Your objective: Copy out all lines bearing the word "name" from the listing below.

──────── Supplied material

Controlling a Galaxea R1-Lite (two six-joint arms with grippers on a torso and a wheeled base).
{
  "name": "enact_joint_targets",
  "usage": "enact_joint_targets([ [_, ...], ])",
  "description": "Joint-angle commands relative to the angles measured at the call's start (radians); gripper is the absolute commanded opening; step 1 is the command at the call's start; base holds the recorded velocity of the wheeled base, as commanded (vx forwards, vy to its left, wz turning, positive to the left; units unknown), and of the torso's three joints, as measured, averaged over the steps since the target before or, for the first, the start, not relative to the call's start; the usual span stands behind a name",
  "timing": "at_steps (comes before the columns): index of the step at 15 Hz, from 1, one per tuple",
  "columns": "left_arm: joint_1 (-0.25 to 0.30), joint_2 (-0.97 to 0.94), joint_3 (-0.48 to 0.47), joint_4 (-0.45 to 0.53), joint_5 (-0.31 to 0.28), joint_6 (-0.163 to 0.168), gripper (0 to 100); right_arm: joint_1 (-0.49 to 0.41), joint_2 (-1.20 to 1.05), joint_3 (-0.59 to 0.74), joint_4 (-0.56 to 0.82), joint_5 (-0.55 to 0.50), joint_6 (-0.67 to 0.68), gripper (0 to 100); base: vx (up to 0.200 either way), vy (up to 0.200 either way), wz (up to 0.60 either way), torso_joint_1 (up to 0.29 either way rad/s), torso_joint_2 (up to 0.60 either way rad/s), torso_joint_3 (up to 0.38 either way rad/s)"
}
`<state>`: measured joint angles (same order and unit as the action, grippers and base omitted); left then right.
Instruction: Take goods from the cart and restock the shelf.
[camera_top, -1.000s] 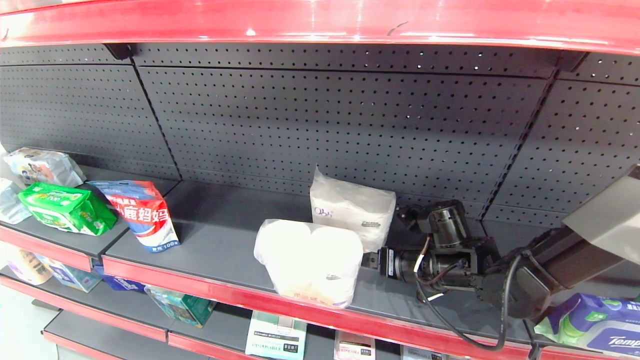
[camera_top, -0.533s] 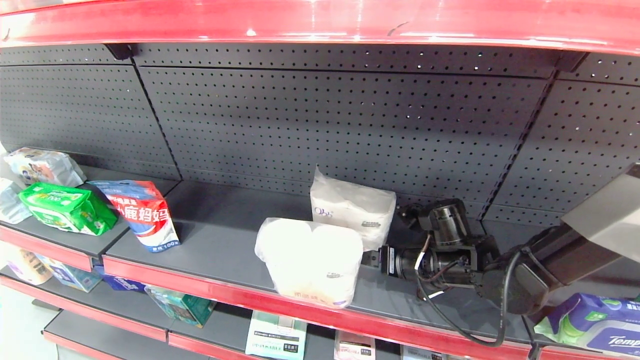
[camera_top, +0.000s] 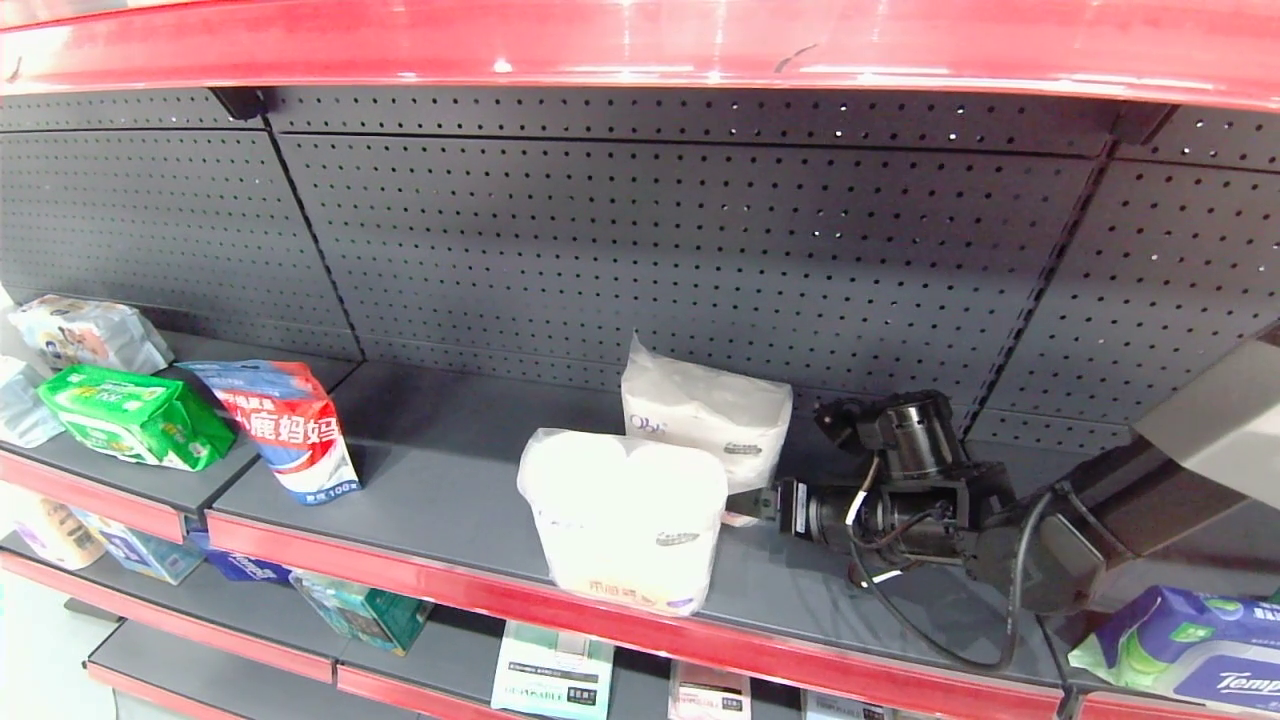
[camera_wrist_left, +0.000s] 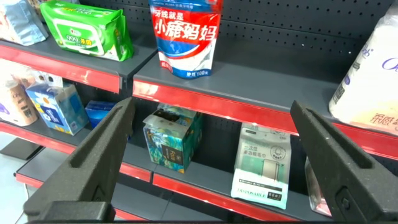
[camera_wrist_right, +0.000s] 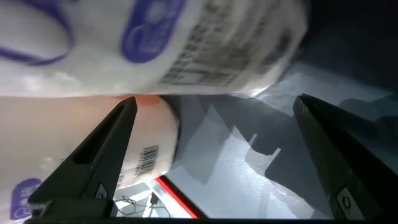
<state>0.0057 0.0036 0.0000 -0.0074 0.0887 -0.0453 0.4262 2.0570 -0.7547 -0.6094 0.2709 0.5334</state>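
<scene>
A white toilet-roll pack (camera_top: 620, 515) stands near the front edge of the grey shelf (camera_top: 450, 470). A white tissue pack (camera_top: 705, 420) stands just behind it. My right gripper (camera_top: 745, 505) lies low over the shelf at the roll pack's right side. In the right wrist view that gripper (camera_wrist_right: 216, 106) is open, with nothing between its fingers. The roll pack's peach end (camera_wrist_right: 146, 155) sits beside one finger, and the tissue pack (camera_wrist_right: 155, 43) sits past the fingertips. My left gripper (camera_wrist_left: 211, 109) is open and holds nothing, out in front of the lower shelves.
A red-and-blue bag (camera_top: 285, 430) and green wipes (camera_top: 135, 415) stand to the left on the shelf. A purple pack (camera_top: 1190, 640) lies at the far right. Bare shelf lies between the bag and the roll pack. A teal box (camera_wrist_left: 171, 140) and a pale green pack (camera_wrist_left: 264, 165) are on the lower shelf.
My right arm has drawn back a little to the right and risen slightly. The roll pack has shifted slightly right and stands a bit more upright.
</scene>
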Motion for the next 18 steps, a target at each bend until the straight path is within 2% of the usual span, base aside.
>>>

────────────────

Result:
  "name": "enact_joint_targets",
  "description": "Joint-angle commands relative to the angles measured at the call's start (radians); gripper is the absolute commanded opening; step 1 is the command at the call's start; base holds the recorded velocity of the wheeled base, as commanded (vx forwards, vy to its left, wz turning, positive to the left; units unknown), and of the torso's three joints, as measured, averaged over the steps since the target before or, for the first, the start, not relative to the call's start; the usual span stands behind a name",

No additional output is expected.